___ Input data

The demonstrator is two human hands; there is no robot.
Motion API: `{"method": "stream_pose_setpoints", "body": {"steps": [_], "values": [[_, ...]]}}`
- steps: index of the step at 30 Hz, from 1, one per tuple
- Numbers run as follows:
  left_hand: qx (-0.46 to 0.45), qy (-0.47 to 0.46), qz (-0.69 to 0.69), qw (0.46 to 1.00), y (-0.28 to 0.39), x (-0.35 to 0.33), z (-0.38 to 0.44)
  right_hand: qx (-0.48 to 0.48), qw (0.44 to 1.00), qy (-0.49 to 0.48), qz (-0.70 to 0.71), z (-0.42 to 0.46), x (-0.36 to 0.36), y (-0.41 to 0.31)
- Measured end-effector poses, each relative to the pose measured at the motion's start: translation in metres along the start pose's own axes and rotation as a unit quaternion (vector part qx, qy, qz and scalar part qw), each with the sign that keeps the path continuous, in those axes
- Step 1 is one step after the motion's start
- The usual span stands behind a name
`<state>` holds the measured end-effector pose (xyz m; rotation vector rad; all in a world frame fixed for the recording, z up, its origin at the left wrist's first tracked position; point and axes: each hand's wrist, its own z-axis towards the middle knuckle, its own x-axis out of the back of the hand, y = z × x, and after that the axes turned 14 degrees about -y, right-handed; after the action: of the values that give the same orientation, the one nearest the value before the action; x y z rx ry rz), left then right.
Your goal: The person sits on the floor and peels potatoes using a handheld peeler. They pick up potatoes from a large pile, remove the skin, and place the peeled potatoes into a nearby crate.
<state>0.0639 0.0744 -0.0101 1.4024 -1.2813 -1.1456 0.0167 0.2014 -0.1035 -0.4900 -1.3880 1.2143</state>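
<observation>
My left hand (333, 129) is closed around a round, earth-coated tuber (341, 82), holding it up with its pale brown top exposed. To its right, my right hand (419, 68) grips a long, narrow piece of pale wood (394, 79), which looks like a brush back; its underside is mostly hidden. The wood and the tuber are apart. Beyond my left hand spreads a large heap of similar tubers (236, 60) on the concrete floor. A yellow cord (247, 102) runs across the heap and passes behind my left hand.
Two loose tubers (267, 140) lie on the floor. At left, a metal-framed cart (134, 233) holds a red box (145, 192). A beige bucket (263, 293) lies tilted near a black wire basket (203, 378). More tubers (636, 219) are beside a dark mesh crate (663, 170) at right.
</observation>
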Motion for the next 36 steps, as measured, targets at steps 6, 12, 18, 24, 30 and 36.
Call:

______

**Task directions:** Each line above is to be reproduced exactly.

**Expected output:**
The demonstrator is two human hands; there is no robot.
Motion API: `{"method": "stream_pose_setpoints", "body": {"steps": [_], "values": [[_, ...]]}}`
- steps: index of the step at 30 Hz, from 1, one per tuple
- Numbers run as follows:
  left_hand: qx (-0.46 to 0.45), qy (-0.47 to 0.46), qz (-0.69 to 0.69), qw (0.46 to 1.00), y (-0.28 to 0.39), x (-0.35 to 0.33), z (-0.38 to 0.44)
  right_hand: qx (-0.48 to 0.48), qw (0.44 to 1.00), qy (-0.49 to 0.48), qz (-0.70 to 0.71), z (-0.42 to 0.46), x (-0.36 to 0.36), y (-0.41 to 0.31)
- Measured end-effector poses, each relative to the pose measured at the motion's start: translation in metres along the start pose's own axes and rotation as a unit quaternion (vector part qx, qy, qz and scalar part qw), each with the sign that keeps the path continuous, in those axes
- Step 1 is one step after the motion's start
- The usual span stands behind a name
`<state>` holds the measured end-effector pose (xyz m; rotation vector rad; all in a world frame fixed for the recording, z up, its origin at the left wrist's first tracked position; point and axes: each hand's wrist, its own z-axis towards the middle knuckle, its own x-axis out of the back of the hand, y = z × x, and after that the axes turned 14 degrees about -y, right-handed; after the action: of the values that give the same orientation, the one nearest the value before the action; x y z rx ry rz), left then right.
Your goal: The person sits on the floor and peels potatoes using a handheld peeler. They pick up potatoes from a large pile, remove the skin, and place the peeled potatoes into a nearby crate.
<state>0.0639 0.0744 -0.0101 1.4024 -1.2813 -1.1456 0.0167 0.2014 -0.1035 -0.4900 -1.3880 1.2143</state>
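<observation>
My left hand (333, 129) is closed around a round, earth-coated tuber (341, 82), holding it up with its pale brown top exposed. To its right, my right hand (419, 68) grips a long, narrow piece of pale wood (394, 79), which looks like a brush back; its underside is mostly hidden. The wood and the tuber are apart. Beyond my left hand spreads a large heap of similar tubers (236, 60) on the concrete floor. A yellow cord (247, 102) runs across the heap and passes behind my left hand.
Two loose tubers (267, 140) lie on the floor. At left, a metal-framed cart (134, 233) holds a red box (145, 192). A beige bucket (263, 293) lies tilted near a black wire basket (203, 378). More tubers (636, 219) are beside a dark mesh crate (663, 170) at right.
</observation>
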Motion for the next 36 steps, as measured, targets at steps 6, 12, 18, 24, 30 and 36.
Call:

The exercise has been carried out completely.